Por si só, o facto de que os escultores se devem exercitar na sua arte e têm direito a com ela ganhar
o seu pão, já justificaria a existência de monumentos. Mas há, evidentemente, outras razões para
enfeitar as praças com estátuas de heróis, bustos, grupos alegóricos, arcos de triunfo e águias que
ora esmagam as ditaduras, ora curiosamente lhes servem de símbolo.
De modo geral os detentores do poder apreciam que os perpetuem em pedra ou bronze e por vezes,
para um político, a inauguração de um repuxo é o momento alto da sua carreira. O próprio povo gosta
de ver esculpidos os seus mitos, daí que em centenas de places de la République espalhadas pela França,
um soldado de bronze de espingarda e baioneta armada, desventra simbolicamente um alemão invisível.

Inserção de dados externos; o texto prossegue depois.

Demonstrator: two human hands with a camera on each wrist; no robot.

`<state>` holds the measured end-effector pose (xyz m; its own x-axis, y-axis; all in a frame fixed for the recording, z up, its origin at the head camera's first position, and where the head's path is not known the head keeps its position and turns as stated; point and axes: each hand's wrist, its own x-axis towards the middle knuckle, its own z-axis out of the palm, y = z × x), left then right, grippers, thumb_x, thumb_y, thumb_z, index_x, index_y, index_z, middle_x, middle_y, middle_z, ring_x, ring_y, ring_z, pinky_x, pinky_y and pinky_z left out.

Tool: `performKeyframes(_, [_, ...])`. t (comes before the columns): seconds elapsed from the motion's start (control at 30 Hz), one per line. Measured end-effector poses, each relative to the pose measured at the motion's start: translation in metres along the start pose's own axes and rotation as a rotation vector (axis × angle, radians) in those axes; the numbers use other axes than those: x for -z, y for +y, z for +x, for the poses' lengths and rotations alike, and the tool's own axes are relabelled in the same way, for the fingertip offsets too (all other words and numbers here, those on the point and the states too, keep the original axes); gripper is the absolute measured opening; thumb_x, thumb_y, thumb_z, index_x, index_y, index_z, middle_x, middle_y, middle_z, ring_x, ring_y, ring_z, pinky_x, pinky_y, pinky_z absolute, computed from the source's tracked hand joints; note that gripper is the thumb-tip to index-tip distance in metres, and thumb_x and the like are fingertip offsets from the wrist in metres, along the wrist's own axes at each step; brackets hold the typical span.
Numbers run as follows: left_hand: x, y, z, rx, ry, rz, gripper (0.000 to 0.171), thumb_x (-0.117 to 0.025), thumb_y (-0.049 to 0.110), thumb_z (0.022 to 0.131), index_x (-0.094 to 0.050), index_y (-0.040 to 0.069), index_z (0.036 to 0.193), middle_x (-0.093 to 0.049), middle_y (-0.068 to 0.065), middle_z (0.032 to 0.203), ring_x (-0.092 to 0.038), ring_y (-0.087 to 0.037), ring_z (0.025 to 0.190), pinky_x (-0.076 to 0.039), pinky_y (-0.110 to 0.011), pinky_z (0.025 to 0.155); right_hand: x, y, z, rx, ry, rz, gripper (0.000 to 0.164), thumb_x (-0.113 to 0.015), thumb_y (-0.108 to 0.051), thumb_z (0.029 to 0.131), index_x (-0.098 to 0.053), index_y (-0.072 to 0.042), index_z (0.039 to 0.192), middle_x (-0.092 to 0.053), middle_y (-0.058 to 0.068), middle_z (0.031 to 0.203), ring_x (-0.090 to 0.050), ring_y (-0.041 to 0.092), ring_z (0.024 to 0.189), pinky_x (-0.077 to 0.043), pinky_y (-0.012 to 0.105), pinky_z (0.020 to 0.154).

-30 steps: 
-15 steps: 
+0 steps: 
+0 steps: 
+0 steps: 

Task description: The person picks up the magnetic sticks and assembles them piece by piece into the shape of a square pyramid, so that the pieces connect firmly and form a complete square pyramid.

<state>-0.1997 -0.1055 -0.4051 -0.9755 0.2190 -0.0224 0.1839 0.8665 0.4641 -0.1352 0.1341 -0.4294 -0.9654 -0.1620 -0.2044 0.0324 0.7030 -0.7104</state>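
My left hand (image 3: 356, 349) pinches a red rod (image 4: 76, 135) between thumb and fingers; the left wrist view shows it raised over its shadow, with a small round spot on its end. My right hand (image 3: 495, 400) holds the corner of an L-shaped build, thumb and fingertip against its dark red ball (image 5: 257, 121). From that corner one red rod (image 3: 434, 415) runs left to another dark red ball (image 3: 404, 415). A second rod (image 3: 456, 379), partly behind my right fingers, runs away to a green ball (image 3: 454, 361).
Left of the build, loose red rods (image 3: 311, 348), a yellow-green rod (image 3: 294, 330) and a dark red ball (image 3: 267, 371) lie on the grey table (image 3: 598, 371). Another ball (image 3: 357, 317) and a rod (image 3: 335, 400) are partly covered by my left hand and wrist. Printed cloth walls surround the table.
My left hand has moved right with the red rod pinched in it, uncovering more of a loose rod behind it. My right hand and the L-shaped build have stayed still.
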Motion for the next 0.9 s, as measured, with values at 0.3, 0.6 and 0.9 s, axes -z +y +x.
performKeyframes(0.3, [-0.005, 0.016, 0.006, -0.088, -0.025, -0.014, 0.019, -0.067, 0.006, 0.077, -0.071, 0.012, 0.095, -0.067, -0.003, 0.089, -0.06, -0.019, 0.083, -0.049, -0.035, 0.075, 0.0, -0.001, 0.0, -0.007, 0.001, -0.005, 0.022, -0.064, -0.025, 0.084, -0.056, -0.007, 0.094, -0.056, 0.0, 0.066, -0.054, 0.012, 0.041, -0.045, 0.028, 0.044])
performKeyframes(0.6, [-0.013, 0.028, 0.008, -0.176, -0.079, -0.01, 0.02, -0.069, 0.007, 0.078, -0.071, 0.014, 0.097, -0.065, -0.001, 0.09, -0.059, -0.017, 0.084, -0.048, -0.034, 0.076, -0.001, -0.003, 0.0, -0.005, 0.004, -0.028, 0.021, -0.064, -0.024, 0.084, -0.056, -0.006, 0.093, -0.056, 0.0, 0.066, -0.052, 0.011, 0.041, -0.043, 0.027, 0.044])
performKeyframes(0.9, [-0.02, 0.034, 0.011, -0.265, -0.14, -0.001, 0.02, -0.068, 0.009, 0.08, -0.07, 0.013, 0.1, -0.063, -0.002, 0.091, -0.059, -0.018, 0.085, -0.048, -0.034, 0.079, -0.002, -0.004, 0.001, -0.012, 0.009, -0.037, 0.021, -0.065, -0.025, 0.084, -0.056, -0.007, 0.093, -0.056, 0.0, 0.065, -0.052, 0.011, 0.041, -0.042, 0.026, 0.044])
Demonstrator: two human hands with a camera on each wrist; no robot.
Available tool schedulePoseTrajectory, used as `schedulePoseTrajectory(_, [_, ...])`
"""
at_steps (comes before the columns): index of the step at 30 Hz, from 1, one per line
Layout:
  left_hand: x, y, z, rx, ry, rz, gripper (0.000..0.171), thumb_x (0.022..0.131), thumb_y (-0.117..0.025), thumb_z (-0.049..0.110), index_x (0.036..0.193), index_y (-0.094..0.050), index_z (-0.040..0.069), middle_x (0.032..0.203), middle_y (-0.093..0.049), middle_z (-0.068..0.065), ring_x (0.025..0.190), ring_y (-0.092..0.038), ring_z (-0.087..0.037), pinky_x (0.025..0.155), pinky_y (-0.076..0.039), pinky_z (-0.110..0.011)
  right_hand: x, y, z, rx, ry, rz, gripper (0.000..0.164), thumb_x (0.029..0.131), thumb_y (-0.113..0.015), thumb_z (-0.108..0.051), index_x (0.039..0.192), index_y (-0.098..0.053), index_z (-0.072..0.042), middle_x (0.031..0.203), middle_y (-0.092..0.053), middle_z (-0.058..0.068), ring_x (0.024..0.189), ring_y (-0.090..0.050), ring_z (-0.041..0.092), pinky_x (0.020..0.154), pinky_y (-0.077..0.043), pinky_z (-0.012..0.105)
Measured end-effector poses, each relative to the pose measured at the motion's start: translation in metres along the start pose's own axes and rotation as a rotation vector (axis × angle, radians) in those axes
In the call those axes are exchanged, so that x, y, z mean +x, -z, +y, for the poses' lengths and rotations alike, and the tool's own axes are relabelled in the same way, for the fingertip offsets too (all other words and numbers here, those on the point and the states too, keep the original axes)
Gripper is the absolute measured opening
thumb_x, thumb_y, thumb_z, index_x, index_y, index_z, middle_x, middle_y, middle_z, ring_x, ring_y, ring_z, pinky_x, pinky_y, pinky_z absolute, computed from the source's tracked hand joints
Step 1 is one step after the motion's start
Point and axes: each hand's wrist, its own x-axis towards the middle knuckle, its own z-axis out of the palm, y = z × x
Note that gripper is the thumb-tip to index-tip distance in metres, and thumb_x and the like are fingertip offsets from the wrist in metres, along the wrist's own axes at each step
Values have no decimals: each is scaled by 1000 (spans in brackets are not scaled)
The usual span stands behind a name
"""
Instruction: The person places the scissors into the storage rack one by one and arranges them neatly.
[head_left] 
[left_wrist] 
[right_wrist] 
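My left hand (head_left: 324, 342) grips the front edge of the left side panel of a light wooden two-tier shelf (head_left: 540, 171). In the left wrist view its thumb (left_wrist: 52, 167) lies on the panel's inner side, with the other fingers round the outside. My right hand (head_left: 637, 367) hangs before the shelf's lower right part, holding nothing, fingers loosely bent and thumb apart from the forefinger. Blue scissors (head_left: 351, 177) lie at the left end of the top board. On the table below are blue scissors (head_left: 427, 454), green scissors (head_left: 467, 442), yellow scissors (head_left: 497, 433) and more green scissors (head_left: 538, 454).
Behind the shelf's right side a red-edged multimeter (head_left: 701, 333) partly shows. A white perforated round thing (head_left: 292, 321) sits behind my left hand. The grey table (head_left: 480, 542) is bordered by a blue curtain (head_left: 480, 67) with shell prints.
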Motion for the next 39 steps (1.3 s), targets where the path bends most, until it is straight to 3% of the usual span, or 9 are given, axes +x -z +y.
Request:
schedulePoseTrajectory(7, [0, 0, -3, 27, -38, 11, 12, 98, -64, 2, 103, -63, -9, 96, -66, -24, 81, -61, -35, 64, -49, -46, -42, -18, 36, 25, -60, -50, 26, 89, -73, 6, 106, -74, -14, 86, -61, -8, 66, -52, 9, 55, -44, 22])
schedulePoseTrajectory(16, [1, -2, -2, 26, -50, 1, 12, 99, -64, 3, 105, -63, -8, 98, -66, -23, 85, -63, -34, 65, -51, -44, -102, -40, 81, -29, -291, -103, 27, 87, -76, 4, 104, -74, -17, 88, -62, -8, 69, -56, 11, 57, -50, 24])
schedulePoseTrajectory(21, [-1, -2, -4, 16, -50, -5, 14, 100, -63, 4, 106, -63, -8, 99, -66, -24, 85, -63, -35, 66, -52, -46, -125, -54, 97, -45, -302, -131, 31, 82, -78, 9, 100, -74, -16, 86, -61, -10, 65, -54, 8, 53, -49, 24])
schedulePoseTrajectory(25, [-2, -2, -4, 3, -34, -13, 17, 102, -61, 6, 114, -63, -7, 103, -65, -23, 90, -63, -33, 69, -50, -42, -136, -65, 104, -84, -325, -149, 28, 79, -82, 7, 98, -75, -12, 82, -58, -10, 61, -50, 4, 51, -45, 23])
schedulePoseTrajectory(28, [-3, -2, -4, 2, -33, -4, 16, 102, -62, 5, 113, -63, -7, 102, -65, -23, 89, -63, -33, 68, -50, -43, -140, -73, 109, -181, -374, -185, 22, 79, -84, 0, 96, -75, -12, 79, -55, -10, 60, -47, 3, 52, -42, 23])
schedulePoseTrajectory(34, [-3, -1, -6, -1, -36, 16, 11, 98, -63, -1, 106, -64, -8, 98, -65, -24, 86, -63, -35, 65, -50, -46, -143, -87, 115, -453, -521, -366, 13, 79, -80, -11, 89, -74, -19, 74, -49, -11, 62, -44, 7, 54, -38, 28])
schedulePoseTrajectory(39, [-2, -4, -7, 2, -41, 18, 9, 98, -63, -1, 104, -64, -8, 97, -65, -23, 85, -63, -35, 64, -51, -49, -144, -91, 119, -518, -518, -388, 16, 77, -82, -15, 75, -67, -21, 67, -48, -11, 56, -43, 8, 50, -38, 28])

Santos, caudilhos e musas de mármore povoam a Espanha, enquanto que em Portugal predominam os
ministros, os poetas laureados, os navegantes dos Descobrimentos que, de braço estendido, apontam na
direcção de ilhas remotas. Com a sua exuberância de monumentos a Itália inteira é uma gigantesca praça e
se na Europa a que ainda chamamos do Leste, uma porção notável das estátuas de Staline desapareceu a
caminho das fundições, não tardará a que sobre os pedestais vazios se levantem monumentos à Liberdade,
à Democracia e a outras figuras igualmente míticas.
Ao chegar à Holanda a minha surpresa foi grande - e desagradável, diga-se de passagem - ao ver o
género dos seus monumentos e as modestas dimensões dos mesmos. Curioso paradoxo, aliás, pois
nada mais contraditório que querer-se ser monumental modestamente.
Com o correr do tempo fui ouvindo repetir com frequência os argumentos com que se defende amediania
dos bustos e das estátuas nacionais: os holandeses não são dados a gestos grandiosos, os holandeses não
gostam de esbanjar dinheiro, têm uma desconfiança inata pelos heróis, aborrem a bajulação mesmo
póstuma, etc.
De todas essas razões creio que só a da cautela com o dinheiro é válida, pois se tal existisse, num campeonato
mundial de poupança os holandeses facilmente arrebatariam os três primeiros lugares.
Os restantes argumentos não me parecem convincentes. O holandês que de propósito vai admirar e
fotografar as estátuas da Itália e da França, que com o mesmo intento voa para a Grécia e os confins da Ásia,
certamente gostaria de possuir dentro do seu território meia dúzia de monumentos dignos desse nome. E se ele
permitisse semelhante exame, no seu íntimo certamente se descobriria uma figura pública que ele em segredo
admira e desejaria ver em estátua.
Infelizmente, porém, poucas coisas têm a vida tão duradoura como as fábulas. Uma vez criada a
fábula de que os holandeses são assim e assado, que não gostam de heróis, que não gostam de bajular, nem
de pompas, nem de vaidades, eles próprios passaram a acreditar que possuem essas excepcionais virtudes.
E querendo manter à viva força uma reputação que lhes azeda a vida, negam-se de facto, além de vários prazeres
que hipocritamente só se atrevem a gozar longe de casa, os monumentos que alegrariam as suas praças e os
seus olhos.
Significa a minha opinião que eu desejaria ver espalhadas por aqui esculturas de soldados furando ventres ou de taumaturgos fazendo milagres? De maneira nenhuma. Político ou herói que mereça o bronze, também não conheço.
Mas quando me perguntei quem mereceria então na Holanda ser homenageado com um monumento, eu próprio
sorri da simplicidade da resposta e do facto que tal ideia provavelmente só ocorreria a um estrangeiro.
O holandês olhará enternecido para uma mulher árabe, cigana ou etíope a cavalo num burro, com um
molho de lenha, uma trouxa de roupa e a prole nos braços. Eu não me canso de admirar a jovem mãe
holandesa, a pedalar ofegante contra o vento a caminho da escola, da piscina, da creche, do supermercado,
os filhos empoleirados na bicicleta, os alforges a abarrotar de compras e o cão à trela. Levantemlhe uma estátua.